REQUIREMENT:
Lines from the first one down to the one containing "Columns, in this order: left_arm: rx" in the data below are the only ones needed; please return them exactly, both ends included.

Records excerpted from a collection:
----
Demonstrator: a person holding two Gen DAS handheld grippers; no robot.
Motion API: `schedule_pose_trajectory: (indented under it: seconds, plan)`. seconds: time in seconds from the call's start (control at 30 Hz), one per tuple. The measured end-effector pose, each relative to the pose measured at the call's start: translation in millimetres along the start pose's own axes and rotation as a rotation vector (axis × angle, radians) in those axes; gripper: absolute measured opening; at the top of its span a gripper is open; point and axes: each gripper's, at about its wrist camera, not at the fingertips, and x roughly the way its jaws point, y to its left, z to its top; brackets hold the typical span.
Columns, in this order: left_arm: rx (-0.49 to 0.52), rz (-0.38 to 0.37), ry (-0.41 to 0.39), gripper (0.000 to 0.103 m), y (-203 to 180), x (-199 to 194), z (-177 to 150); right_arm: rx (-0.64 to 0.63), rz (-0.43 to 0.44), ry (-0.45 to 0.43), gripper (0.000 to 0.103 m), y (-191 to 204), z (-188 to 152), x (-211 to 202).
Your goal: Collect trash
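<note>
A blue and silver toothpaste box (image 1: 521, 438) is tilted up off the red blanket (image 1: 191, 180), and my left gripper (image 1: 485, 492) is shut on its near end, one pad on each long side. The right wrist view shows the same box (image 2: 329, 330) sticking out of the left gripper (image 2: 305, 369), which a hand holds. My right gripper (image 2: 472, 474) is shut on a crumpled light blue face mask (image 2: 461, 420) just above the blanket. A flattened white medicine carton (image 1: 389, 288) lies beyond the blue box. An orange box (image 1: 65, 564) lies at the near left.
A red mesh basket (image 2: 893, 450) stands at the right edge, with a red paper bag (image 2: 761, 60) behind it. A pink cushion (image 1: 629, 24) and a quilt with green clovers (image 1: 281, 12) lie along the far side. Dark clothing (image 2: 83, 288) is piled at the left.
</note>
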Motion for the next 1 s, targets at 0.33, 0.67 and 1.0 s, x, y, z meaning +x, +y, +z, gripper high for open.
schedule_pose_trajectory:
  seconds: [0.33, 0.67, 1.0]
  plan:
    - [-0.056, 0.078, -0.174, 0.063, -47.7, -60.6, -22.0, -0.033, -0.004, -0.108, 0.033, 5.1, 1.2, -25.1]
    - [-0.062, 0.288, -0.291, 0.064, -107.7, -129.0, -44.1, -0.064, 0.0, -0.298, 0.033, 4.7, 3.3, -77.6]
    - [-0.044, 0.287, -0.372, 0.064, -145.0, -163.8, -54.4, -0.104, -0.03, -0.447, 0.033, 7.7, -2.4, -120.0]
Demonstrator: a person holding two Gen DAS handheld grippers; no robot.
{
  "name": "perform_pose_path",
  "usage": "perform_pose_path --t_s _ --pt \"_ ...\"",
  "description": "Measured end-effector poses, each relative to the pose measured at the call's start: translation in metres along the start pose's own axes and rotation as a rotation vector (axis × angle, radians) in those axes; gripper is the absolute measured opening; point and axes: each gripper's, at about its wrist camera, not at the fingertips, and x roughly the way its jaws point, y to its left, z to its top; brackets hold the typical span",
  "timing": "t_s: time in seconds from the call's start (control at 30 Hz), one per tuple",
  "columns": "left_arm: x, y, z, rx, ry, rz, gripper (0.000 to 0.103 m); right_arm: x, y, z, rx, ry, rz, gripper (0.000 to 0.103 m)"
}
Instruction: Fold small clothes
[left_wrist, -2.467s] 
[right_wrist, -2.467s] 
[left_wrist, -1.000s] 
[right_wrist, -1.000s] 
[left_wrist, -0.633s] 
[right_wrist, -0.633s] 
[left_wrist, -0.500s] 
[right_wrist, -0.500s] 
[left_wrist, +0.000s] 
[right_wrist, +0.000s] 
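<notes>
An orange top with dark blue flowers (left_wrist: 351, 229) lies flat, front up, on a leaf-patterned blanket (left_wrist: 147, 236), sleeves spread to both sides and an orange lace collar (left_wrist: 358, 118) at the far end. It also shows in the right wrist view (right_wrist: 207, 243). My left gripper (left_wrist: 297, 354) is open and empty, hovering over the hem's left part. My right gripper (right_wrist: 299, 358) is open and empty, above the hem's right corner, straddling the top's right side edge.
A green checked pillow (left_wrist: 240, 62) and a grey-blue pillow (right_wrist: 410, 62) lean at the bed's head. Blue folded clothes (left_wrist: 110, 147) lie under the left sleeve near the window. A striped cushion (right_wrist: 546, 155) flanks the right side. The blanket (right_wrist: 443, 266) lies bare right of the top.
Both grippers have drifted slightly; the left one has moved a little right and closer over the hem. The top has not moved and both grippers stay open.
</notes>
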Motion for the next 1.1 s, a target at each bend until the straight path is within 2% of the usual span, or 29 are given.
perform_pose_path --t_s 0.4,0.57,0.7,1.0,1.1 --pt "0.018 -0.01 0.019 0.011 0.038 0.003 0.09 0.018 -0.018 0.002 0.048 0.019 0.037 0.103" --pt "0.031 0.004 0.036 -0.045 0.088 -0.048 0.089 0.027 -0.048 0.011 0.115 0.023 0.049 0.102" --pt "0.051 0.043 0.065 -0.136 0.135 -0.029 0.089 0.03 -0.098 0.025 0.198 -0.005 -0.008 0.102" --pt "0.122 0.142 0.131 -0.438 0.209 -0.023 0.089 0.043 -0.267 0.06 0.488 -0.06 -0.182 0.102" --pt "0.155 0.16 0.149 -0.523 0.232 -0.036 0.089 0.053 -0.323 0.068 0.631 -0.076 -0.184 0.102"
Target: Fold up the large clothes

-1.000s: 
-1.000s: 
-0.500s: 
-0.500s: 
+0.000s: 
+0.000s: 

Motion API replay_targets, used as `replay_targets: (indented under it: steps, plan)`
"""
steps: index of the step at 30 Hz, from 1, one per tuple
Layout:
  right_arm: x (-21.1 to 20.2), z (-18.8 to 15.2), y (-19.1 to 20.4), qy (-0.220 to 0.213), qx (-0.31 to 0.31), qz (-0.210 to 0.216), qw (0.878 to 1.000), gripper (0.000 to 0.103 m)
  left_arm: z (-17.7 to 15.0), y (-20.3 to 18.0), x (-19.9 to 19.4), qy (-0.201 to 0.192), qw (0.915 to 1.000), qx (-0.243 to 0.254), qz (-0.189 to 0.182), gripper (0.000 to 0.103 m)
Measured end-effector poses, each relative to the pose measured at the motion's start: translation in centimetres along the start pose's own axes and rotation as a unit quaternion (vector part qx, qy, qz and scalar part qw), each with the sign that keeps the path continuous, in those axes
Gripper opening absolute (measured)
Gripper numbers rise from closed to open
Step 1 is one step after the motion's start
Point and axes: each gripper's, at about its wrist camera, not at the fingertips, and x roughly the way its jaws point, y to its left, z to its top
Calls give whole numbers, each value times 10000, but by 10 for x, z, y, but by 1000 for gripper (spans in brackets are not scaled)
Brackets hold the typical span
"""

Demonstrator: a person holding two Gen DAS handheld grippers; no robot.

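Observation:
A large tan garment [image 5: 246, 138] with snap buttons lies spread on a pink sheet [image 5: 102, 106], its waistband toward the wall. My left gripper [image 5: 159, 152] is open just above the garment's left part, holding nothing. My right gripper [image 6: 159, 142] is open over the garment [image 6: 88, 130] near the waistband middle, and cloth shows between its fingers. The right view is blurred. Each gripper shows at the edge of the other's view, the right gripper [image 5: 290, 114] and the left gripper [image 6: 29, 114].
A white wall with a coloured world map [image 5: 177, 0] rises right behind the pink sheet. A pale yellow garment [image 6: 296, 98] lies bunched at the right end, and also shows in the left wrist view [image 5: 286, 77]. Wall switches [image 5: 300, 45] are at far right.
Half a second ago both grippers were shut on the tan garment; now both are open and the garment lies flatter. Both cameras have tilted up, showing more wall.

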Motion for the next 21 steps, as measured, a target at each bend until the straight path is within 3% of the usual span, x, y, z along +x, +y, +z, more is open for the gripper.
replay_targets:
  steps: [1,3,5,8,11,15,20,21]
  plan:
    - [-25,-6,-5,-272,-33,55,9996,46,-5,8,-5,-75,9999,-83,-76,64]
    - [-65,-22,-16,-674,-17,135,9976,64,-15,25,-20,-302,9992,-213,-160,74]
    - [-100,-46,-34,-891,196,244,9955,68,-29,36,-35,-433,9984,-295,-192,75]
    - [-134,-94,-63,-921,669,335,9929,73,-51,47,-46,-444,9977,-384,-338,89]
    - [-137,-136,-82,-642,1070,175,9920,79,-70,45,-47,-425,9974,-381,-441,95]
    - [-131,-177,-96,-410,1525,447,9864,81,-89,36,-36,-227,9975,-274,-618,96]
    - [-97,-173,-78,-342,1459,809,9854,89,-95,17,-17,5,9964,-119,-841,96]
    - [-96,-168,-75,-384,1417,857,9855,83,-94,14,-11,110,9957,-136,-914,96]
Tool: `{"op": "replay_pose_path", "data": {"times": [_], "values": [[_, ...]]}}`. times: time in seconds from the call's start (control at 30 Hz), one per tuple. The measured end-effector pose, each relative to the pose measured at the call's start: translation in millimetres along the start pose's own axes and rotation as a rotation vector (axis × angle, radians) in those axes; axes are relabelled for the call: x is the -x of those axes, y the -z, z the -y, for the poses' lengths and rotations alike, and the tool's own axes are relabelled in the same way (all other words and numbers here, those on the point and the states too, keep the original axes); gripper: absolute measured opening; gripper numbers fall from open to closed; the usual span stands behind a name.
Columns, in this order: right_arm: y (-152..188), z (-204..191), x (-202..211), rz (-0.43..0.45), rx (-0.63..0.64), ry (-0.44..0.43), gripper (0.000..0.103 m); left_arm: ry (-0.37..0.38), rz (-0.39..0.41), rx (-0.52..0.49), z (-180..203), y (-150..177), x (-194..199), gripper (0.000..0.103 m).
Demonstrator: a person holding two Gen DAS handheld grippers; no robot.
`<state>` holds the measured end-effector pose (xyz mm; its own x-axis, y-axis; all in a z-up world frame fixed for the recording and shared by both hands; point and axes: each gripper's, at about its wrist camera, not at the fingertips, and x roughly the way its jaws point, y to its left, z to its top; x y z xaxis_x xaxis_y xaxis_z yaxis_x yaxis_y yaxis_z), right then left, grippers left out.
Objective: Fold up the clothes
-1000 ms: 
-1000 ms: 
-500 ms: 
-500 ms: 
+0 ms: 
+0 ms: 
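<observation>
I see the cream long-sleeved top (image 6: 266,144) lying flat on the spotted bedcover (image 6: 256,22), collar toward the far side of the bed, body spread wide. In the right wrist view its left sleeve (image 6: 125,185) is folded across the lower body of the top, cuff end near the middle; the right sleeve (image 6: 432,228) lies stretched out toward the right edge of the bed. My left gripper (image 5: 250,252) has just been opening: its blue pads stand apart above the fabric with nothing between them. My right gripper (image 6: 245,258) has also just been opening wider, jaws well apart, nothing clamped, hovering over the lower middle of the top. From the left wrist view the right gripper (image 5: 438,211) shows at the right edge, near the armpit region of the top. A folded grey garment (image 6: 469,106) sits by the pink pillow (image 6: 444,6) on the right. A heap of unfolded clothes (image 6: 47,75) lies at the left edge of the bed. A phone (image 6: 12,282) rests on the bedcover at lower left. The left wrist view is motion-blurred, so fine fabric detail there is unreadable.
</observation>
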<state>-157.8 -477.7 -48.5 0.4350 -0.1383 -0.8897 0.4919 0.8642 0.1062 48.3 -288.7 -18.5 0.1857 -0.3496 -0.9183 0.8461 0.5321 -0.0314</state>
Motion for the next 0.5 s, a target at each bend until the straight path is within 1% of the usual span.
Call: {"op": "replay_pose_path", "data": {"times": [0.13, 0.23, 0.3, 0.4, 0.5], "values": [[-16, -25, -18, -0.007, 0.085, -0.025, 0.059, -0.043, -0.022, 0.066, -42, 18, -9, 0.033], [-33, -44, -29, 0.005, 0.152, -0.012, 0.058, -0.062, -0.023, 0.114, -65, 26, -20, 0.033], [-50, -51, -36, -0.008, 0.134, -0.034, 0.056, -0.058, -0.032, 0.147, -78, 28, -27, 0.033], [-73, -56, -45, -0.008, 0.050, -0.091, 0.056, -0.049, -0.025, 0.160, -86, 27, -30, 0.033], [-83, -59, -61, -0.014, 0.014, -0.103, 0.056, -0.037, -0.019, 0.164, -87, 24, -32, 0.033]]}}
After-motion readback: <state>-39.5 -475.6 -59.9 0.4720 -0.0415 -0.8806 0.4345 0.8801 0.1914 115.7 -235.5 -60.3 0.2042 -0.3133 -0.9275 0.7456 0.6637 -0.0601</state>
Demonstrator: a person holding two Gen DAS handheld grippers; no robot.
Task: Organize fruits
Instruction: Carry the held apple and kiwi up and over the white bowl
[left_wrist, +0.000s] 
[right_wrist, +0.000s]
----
EXERCISE RESULT:
Demonstrator: a person holding two Gen DAS handheld grippers; no robot.
Motion API: `schedule_pose_trajectory: (indented under it: seconds, plan)`. seconds: time in seconds from the call's start (control at 30 Hz), one per tuple. The measured end-effector pose, each relative to the pose measured at the call's start: translation in millimetres along the start pose's own axes and rotation as a rotation vector (axis × angle, radians) in those axes; gripper: absolute measured opening; at the top of its span a gripper is open; point and axes: each gripper's, at about its wrist camera, not at the fingertips, and x roughly the way its jaws point, y to its left, z to its top; brackets hold the typical span.
Columns, in this order: left_arm: rx (-0.49 to 0.52), rz (-0.38 to 0.37), ry (-0.41 to 0.39), gripper (0.000 to 0.103 m), y (-203 to 180), x (-199 to 194), z (-177 to 150); right_arm: rx (-0.64 to 0.63), rz (-0.43 to 0.44), ry (-0.45 to 0.43), gripper (0.000 to 0.103 m), y (-191 to 204), z (-188 to 152), x (-211 to 202).

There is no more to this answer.